A recipe for one loaf of bread should make cinnamon rolls for a 9- or 10- inch square pan. [The Cinnabon recipe that Chiffonade supplied looks like it would make about 3 large or 4 small loaves. It is similar to this one, but uses more butter and sugar proportionately to the flour and liquids.] Since this is a small batch, and is made with white flour, it is not difficult to knead by hand. Sorry the measurements are in the US system, but I'm at work and don't have a conversion chart handy. [Well, I was at work when I originally typed this. Now I'm just lazy.]

1/2 cup milk at room temperature or a little warmer
1/2 cup water, also room temperature or a little warmer

1 1/4 teaspoons yeast (1/2 of the US package Jock mentioned)

1 tablespoon butter

1 to 2 teaspoons sugar (this is a "to your taste" thing; some people like bread sweeter than others)

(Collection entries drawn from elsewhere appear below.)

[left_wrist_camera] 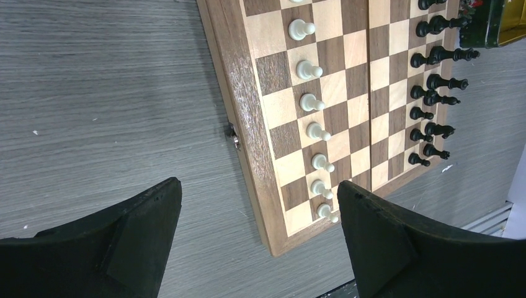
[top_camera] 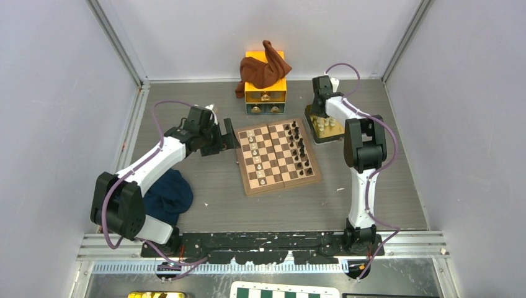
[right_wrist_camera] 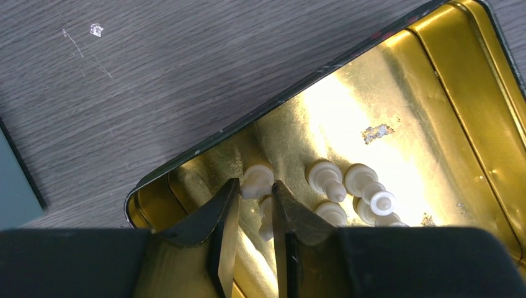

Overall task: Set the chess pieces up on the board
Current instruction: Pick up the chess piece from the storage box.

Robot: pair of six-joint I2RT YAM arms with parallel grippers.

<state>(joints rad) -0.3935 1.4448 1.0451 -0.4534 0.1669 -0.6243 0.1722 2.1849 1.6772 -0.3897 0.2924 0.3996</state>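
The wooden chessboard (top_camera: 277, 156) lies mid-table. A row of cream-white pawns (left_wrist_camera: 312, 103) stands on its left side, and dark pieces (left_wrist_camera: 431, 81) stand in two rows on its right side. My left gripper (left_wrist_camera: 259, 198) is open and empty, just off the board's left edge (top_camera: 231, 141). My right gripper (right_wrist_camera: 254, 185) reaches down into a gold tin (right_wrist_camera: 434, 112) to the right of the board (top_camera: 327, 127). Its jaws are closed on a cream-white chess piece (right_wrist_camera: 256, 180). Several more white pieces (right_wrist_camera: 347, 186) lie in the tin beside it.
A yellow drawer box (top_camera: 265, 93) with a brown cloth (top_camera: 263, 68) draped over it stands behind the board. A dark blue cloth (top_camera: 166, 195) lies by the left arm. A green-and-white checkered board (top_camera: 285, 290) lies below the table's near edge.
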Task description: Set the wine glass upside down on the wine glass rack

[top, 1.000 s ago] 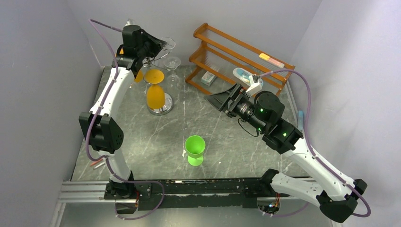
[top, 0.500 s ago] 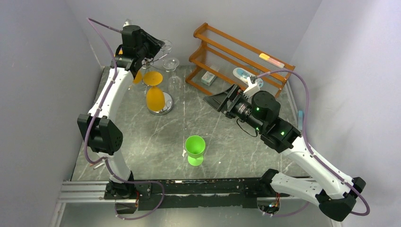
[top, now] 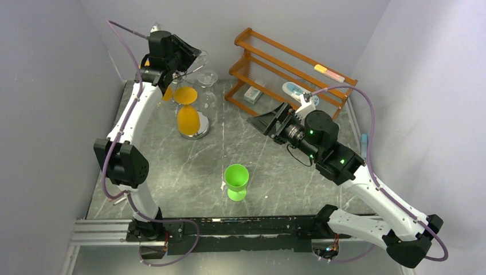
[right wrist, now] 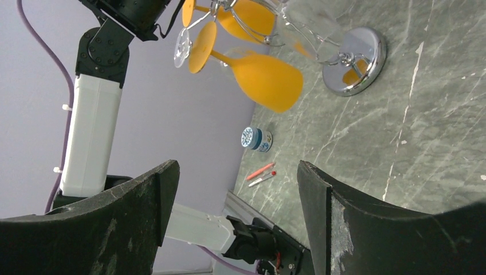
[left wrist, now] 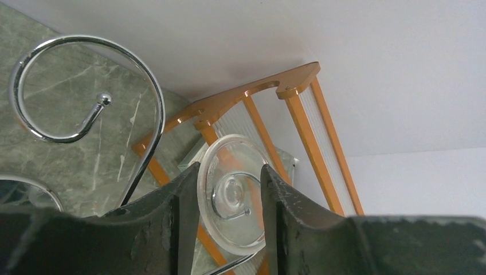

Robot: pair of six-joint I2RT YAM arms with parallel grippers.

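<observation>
Left hand [left wrist: 229, 172] is up at the crown of the shiny silver wire rack [right wrist: 355, 60], the one with the round mirrored base. Its fingers [left wrist: 166, 229] sit tight on either side of the round foot of the clear wine glass [left wrist: 232, 192]. This reads as a clamp on the glass. The foot lies right against one curled scroll arm. Cannot tell whether the stem is inside the slot. Bowl not made out.

Right hand [right wrist: 235, 172] is spread wide with nothing in it, over the grey marbled desk [top: 172, 166], well apart from the rack.

Risks, as judged:
- Letting go before the foot rests on the wire would drop the glass onto the desk or the base.
- A sideways nudge could swing it into the orange glasses [right wrist: 266, 80] hanging just beside, or tip the slender rack.
- Too hard a squeeze may crack the thin foot.
</observation>
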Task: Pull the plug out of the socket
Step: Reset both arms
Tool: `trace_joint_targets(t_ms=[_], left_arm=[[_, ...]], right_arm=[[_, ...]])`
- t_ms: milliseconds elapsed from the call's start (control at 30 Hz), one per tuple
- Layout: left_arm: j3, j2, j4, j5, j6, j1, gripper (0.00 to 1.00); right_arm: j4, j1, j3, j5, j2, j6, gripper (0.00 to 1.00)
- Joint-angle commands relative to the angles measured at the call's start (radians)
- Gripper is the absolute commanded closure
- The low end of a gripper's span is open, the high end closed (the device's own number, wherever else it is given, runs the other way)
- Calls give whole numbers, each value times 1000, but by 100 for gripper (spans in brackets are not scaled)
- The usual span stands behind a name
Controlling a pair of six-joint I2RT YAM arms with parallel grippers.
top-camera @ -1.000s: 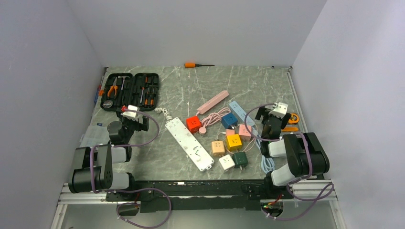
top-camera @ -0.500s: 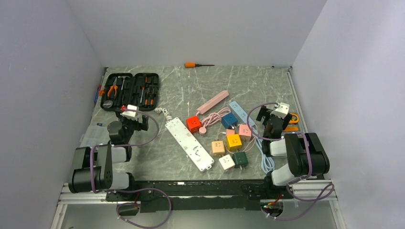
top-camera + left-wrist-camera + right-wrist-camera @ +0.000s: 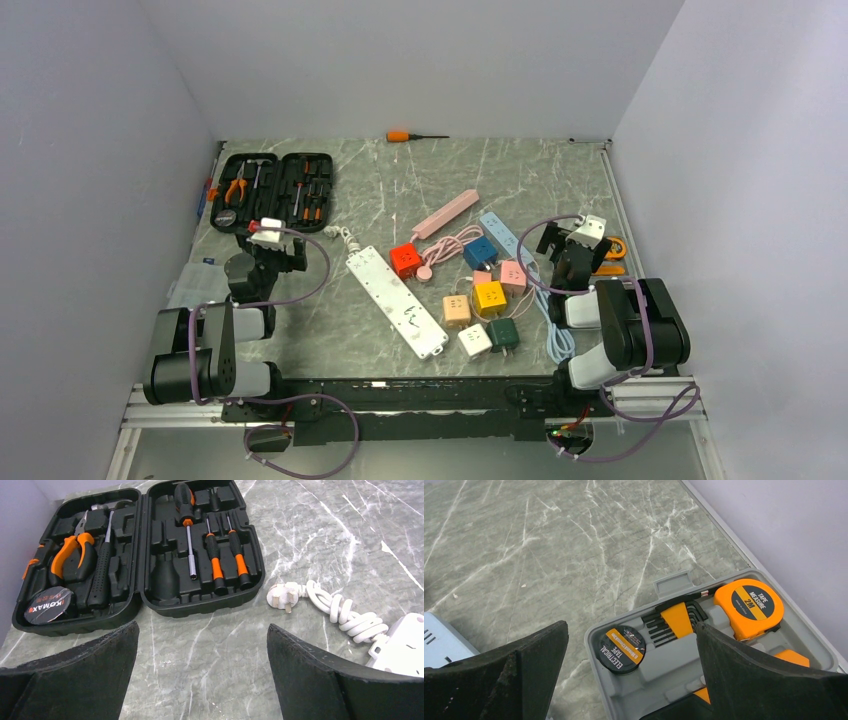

1/2 to 1 teaspoon salt (also a "to-your-taste" thing; I use a generous 1/2 tsp.)

About 3 cups white bread flour (will vary a little more or less, depending on humidity and how stiff you like to make bread dough)

Put the liquids and yeast in a bowl with a very little bit of the surgar, and let the yeast start growing. Add the rest of the sugar, the butter, and the salt. Then mix in flour until the dough reaches the proper consistency, and knead. Let the dough rise in the mixing bowl until double in size, then punch down. Put in a pan and let rise again, then bake at 450 (F) for 10 minutes, lower the heat to 350 (F) for another 35 to 40 minutes.

To modify this recipe for sweet rolls, such as cinnamon rolls, I just increase the butter to maybe 3 tablespoons, and the sugar to a tablespoon or a little more. (The cinnamon filling will add sweetness, so the bread doesn't have to be very sweet.) Make the rolls after the dough has had its initial rise.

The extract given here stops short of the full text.